▸ Activity
Only the number is wanted: how many lines below include "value"?

▸ Data to process
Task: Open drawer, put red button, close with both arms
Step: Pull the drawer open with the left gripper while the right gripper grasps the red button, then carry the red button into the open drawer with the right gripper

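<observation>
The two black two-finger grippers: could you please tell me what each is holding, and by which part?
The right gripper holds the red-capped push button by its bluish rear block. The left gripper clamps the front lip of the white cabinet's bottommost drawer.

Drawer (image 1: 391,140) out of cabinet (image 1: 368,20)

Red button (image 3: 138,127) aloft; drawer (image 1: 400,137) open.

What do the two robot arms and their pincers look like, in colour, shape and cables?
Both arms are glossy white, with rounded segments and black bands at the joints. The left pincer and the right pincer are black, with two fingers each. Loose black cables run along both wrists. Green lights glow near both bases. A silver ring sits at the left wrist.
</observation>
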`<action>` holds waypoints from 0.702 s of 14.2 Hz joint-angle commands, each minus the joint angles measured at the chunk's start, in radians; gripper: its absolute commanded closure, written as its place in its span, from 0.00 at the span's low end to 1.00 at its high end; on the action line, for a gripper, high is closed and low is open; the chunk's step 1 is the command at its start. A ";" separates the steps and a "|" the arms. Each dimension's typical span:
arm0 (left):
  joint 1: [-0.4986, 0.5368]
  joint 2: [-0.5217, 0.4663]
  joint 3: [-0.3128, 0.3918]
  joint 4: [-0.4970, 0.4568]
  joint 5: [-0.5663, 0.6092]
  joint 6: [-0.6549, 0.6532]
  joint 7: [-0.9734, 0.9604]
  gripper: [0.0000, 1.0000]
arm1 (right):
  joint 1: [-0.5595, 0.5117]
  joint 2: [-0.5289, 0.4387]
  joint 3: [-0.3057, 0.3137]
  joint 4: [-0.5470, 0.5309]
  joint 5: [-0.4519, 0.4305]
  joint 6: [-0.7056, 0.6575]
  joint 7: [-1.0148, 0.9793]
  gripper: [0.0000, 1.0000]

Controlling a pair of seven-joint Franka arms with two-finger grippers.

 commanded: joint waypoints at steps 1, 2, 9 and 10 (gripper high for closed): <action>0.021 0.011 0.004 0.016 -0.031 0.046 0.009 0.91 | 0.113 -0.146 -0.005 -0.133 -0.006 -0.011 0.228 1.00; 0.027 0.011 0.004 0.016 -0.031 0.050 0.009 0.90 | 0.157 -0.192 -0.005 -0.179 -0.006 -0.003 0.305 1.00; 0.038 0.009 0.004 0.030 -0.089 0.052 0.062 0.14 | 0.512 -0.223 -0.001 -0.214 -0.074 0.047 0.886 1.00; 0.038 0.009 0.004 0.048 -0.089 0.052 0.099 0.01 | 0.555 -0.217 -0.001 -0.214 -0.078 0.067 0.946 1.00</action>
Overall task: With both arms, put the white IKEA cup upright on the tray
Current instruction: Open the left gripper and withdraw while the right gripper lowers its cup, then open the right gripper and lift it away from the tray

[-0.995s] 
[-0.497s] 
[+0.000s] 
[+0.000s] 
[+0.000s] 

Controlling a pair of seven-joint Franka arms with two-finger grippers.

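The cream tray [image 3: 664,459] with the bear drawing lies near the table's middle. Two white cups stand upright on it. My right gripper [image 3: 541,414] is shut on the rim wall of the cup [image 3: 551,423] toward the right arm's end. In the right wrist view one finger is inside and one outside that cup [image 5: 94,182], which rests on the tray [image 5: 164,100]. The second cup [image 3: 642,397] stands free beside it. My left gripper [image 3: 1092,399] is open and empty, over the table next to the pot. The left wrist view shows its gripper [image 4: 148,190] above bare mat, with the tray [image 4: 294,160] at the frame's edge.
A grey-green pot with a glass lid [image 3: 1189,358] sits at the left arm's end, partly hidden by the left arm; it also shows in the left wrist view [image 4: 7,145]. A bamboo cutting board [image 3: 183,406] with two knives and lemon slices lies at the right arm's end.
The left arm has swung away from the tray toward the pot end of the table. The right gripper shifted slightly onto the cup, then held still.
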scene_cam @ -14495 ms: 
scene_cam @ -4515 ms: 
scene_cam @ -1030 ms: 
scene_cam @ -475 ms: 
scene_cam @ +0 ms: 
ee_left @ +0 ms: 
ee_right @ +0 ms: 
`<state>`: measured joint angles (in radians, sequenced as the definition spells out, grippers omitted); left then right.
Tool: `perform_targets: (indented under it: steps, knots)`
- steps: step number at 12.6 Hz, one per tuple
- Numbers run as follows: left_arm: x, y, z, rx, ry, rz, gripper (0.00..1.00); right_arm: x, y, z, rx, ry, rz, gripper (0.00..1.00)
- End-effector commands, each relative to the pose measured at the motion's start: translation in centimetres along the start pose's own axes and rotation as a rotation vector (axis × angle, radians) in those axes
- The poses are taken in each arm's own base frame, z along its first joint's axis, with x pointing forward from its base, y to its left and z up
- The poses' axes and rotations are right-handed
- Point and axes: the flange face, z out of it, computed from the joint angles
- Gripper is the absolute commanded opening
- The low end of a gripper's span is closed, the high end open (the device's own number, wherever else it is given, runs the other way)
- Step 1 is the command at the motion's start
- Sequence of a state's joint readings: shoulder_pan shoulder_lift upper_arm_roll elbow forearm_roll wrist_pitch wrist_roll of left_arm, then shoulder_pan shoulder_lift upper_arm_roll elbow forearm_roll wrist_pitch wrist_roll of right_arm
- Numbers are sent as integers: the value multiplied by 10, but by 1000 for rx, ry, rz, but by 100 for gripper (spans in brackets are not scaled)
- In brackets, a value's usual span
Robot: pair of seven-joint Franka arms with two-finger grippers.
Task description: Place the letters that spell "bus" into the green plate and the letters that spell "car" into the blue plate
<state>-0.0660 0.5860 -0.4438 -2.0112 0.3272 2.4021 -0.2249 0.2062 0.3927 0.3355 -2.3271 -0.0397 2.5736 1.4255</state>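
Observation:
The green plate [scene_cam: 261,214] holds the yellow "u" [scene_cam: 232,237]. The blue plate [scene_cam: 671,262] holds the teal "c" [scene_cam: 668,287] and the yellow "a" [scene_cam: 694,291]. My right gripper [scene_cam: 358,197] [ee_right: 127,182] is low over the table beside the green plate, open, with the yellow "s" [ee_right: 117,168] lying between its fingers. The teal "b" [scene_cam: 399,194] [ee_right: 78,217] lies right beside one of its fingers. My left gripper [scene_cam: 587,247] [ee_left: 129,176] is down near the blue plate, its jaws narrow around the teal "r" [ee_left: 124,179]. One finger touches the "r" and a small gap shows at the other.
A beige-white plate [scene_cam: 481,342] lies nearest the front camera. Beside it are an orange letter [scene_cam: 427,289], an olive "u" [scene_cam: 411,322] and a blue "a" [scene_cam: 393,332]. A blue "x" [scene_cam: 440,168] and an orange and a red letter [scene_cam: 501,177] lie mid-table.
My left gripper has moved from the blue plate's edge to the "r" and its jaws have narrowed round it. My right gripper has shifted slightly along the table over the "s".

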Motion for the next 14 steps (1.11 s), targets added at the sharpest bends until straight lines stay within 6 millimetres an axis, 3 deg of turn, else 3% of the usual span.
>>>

▸ Response to the task
2